TASK DETAILS: The response must consist of the lines below from the one with "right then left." through the one with "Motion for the", exactly as they appear and with both ends kept.
(INFORMATION SUPPLIED Opens)
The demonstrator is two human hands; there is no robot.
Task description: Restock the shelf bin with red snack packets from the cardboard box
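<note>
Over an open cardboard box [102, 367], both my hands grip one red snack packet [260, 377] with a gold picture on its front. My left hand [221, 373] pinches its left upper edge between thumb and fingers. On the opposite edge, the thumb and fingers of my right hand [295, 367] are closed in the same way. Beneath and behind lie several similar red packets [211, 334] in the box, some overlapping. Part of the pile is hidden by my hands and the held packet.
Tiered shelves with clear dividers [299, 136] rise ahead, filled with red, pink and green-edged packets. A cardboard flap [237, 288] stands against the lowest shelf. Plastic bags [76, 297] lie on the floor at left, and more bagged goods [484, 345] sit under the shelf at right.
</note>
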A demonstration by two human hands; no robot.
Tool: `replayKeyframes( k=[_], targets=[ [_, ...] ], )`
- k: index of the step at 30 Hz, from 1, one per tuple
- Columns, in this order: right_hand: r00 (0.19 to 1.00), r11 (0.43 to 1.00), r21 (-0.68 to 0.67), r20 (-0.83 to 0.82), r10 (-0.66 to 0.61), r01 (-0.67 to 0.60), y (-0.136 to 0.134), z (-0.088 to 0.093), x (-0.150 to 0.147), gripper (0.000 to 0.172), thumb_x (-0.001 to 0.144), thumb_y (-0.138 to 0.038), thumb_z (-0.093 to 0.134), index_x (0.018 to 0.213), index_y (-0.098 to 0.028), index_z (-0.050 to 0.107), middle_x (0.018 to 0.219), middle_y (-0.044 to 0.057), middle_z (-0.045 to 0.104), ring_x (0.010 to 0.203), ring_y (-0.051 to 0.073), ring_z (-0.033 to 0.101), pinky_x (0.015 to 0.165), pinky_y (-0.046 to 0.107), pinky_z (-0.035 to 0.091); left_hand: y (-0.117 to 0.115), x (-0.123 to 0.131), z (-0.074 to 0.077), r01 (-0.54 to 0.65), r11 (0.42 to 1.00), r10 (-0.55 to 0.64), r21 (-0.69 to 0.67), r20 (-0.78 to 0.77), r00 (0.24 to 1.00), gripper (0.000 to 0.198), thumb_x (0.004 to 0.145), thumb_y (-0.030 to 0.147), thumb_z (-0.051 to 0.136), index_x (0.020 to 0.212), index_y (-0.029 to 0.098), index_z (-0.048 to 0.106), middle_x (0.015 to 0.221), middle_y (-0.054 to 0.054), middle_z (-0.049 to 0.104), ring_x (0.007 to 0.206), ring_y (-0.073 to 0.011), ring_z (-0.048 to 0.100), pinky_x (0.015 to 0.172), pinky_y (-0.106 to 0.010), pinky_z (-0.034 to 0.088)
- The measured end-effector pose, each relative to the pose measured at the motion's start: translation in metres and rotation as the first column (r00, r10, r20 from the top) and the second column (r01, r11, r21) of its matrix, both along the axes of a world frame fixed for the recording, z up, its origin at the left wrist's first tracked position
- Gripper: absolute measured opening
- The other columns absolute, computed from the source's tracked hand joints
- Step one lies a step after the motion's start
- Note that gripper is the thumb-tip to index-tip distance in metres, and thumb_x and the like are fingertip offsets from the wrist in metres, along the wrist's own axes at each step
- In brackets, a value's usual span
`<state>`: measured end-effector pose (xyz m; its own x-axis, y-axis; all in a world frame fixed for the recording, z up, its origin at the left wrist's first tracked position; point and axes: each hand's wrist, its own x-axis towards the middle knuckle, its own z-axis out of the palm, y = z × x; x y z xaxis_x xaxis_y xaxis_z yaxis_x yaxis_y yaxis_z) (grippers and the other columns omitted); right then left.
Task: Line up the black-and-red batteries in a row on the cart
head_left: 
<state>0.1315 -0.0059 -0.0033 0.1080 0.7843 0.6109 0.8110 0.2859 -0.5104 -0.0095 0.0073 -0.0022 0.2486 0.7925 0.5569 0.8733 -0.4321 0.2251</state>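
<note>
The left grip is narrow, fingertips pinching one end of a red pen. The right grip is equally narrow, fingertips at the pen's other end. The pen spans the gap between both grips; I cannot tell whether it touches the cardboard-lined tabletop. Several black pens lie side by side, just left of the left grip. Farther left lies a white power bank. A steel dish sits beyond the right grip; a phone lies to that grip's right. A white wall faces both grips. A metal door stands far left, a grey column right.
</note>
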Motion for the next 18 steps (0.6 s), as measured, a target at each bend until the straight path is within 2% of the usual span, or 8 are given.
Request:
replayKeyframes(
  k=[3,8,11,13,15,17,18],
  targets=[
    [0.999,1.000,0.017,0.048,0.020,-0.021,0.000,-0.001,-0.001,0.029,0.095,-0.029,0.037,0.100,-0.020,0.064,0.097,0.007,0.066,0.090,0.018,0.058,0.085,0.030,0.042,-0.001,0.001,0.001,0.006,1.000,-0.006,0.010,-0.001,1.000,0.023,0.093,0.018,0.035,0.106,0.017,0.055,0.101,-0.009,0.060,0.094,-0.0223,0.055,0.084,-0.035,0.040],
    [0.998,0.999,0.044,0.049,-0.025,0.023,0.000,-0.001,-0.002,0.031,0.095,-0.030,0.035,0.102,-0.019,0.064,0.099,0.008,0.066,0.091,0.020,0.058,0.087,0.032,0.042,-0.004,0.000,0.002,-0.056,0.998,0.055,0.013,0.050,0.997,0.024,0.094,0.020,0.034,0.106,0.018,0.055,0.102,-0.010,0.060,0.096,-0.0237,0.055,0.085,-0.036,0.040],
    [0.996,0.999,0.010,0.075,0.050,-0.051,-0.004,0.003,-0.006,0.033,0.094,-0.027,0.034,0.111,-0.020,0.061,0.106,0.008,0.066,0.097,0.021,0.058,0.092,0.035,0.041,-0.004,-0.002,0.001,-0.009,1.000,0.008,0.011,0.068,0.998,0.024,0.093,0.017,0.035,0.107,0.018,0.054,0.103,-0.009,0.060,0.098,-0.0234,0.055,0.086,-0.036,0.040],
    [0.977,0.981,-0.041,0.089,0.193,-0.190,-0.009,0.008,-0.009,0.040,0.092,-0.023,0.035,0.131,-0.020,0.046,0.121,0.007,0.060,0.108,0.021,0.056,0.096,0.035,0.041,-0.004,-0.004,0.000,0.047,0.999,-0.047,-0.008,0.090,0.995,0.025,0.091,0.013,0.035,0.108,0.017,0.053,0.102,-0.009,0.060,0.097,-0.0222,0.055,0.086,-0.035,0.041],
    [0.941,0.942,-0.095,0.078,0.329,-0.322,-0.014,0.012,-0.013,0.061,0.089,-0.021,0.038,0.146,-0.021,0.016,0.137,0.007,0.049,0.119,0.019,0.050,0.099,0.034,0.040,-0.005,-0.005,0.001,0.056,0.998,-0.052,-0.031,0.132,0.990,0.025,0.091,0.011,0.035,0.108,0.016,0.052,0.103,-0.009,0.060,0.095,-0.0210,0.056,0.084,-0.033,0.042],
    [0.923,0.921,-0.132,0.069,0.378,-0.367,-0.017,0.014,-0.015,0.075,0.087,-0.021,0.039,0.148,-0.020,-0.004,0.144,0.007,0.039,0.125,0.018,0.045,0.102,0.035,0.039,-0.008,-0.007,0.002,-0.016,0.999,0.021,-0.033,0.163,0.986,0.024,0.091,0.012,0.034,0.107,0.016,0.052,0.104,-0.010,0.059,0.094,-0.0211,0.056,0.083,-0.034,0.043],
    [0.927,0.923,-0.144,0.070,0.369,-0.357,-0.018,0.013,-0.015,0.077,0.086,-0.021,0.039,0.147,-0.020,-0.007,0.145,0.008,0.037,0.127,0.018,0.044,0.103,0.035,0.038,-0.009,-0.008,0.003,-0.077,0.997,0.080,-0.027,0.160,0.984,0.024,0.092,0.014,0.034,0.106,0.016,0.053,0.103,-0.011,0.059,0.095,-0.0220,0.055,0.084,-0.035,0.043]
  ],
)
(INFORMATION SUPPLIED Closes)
SOLVED EXERCISE:
`<state>`: measured end-effector pose (xyz m; its own x-axis, y-axis; all in a world frame fixed for the recording, z up, its origin at the left wrist's first tracked position; point and axes: each hand's wrist, its own x-axis towards the middle knuckle, its own z-axis out of the palm, y = z × x; x y z xaxis_x xaxis_y xaxis_z yaxis_x yaxis_y yaxis_z) (grippers and the other columns omitted); right then left.
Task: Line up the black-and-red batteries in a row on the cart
head_left: 
<state>0.1315 -0.0059 -0.0033 0.1080 0.7843 0.6109 0.8110 0.2859 -0.5104 -0.0095 0.0073 -0.0022 0.2486 0.7925 0.5569 0.8733 -0.4321 0.2251</state>
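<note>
The left grip is narrow, fingertips pinching one end of a red pen. The right grip is equally narrow, fingertips at the pen's other end. The pen spans the gap between both grips; I cannot tell whether it touches the cardboard-lined tabletop. Several black pens lie side by side, just left of the left grip. Farther left lies a white power bank. A steel dish sits beyond the right grip; a phone lies to that grip's right. A white wall faces both grips. A metal door stands far left, a grey column right.
</note>
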Motion for the next 18 steps (0.6 s), as measured, a target at each bend until the straight path is within 2% of the usual span, or 8 are given.

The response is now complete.